Desain Uang Kertas Baru dengan Tanda Tangan Trump
Di tingkat federal, Departemen Keuangan mengumumkan bahwa tanda tangan Donald Trump akan muncul pada rangkaian uang kertas terbaru yang direncanakan akan beredar pada akhir 2026. Rancangan desain tersebut mencakup perubahan warna, penambahan elemen keamanan modern, serta penempatan tanda tangan mantan presiden pada bagian kanan belakang uang denominasi $20, $50, dan $100.
Komisi Federal untuk Koin dan Uang (FCS) juga menyetujui pembuatan koin emas 24 karat dengan gambar Trump sebagai bagian dari peringatan Hari Ulang Tahun ke‑250 Amerika Serikat. Koin tersebut diproyeksikan akan menjadi barang koleksi dengan nilai nominal tinggi dan dijual melalui jaringan dealer resmi pemerintah.
Penggantian tanda tangan pada uang kertas menimbulkan pertanyaan konstitusional tentang peran simbolik presiden dalam mata uang negara. Ahli konstitusi dari Universitas Harvard, Dr. Laura Bennett, mencatat bahwa “konstitusi tidak melarang penggunaan gambar atau tanda tangan mantan presiden pada uang, tetapi tradisi historis biasanya mengedepankan simbol kebangsaan yang netral.”
Reaksi Publik dan Dampak Politik
Reaksi publik beragam. Di media sosial, pendukung Trump menyambut antusias perubahan ini sebagai “penghormatan yang layak” atas kontribusi ekonomi dan politiknya. Sebaliknya, kelompok aktivis progresif mengorganisir demonstrasi di depan gedung Capitol, menuntut agar nama publik tidak dijadikan “alat politik” yang mengaburkan netralitas lembaga negara.
Para analis politik menilai langkah ini sebagai strategi Partai Republik menjelang pemilihan umum 2028, dengan harapan menggalang kembali basis pemilih tradisional yang masih setia kepada figur Trump. Sementara itu, Demokrat berusaha menyoroti biaya dan prioritas kebijakan publik sebagai kontra narasi.

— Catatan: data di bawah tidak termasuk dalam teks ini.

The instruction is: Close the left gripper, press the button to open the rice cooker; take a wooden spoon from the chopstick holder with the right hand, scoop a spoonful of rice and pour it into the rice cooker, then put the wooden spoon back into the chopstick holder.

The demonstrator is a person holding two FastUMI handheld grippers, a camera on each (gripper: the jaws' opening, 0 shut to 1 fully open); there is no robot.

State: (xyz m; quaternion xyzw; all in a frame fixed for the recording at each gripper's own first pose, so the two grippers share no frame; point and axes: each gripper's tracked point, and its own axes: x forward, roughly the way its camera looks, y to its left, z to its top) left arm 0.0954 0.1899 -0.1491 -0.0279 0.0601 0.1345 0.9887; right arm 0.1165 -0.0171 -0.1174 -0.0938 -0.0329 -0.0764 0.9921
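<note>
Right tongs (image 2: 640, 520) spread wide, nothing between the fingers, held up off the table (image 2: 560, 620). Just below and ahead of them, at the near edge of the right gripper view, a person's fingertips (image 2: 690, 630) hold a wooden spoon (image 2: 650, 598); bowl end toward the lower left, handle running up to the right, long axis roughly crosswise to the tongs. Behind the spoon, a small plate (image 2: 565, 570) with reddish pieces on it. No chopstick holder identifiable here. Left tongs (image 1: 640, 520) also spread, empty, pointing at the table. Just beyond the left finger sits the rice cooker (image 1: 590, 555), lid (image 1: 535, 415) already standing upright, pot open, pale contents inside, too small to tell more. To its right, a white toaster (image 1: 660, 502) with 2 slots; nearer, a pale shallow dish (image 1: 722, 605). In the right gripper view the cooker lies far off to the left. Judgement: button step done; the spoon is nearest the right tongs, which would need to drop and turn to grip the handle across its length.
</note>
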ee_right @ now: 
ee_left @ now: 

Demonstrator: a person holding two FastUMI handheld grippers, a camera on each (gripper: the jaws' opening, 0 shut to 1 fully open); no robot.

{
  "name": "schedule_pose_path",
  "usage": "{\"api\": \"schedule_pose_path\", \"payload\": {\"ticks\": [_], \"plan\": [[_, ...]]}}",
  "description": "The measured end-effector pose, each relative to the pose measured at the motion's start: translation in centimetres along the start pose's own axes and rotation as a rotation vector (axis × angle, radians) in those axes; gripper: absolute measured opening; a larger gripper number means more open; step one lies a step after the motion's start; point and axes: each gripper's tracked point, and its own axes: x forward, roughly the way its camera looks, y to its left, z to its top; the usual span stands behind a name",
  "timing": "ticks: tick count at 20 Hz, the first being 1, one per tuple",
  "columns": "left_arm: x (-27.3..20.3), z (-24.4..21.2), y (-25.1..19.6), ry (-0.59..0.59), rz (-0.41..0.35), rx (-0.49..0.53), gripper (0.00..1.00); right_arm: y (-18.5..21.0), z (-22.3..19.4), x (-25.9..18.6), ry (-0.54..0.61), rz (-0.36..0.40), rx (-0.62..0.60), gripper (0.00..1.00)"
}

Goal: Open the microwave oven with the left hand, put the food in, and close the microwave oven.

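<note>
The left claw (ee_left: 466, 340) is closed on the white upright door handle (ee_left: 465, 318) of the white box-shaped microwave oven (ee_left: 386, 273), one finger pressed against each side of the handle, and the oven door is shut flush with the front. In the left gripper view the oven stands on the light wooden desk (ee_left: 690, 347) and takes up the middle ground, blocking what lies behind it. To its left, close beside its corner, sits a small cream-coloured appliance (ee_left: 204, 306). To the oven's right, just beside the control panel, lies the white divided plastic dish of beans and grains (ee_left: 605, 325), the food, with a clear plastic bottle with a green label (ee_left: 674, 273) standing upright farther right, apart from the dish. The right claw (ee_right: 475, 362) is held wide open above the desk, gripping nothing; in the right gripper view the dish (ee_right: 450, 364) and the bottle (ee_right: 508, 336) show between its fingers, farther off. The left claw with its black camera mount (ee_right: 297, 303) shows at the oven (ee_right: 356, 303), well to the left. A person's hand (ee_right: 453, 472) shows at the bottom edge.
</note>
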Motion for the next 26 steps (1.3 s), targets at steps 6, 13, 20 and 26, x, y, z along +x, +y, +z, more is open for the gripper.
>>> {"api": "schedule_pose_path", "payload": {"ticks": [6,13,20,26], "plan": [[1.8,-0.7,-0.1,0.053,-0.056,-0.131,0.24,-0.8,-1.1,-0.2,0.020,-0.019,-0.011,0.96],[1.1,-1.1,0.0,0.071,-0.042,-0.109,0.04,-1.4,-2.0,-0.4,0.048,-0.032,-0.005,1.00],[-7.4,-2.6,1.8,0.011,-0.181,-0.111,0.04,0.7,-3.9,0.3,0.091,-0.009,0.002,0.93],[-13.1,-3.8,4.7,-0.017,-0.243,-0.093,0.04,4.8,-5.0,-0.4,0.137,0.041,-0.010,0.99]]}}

Implikasi Ekonomi dan Administratif
Secara ekonomi, perubahan nama bandara dan desain uang dapat menimbulkan biaya tambahan pada sektor logistik, perbankan, serta industri perjalanan udara. Perusahaan penerbangan harus memperbarui sistem reservasi dan signage, sementara bank perlu mencetak ulang mata uang serta melakukan pelatihan staf tentang fitur keamanan baru.
Namun, para pendukung berargumen bahwa investasi tersebut akan meningkatkan daya tarik wisata ke Florida, terutama bagi para pendukung Trump yang mungkin lebih tertarik mengunjungi “Bandara Donald Trump”. Selain itu, koin emas edisi terbatas diproyeksikan menghasilkan pendapatan tambahan bagi kas negara melalui penjualan koleksi premium.
Secara keseluruhan, rangkaian keputusan ini menandai fase baru dalam penggunaan simbol politik untuk memperkuat identitas partai serta memengaruhi persepsi publik terhadap institusi negara. Bagaimana dinamika ini akan berlanjut, tergantung pada respons legislatif, tekanan publik, dan hasil evaluasi biaya‑manfaat yang akan diajukan dalam rapat-rapat komite terkait.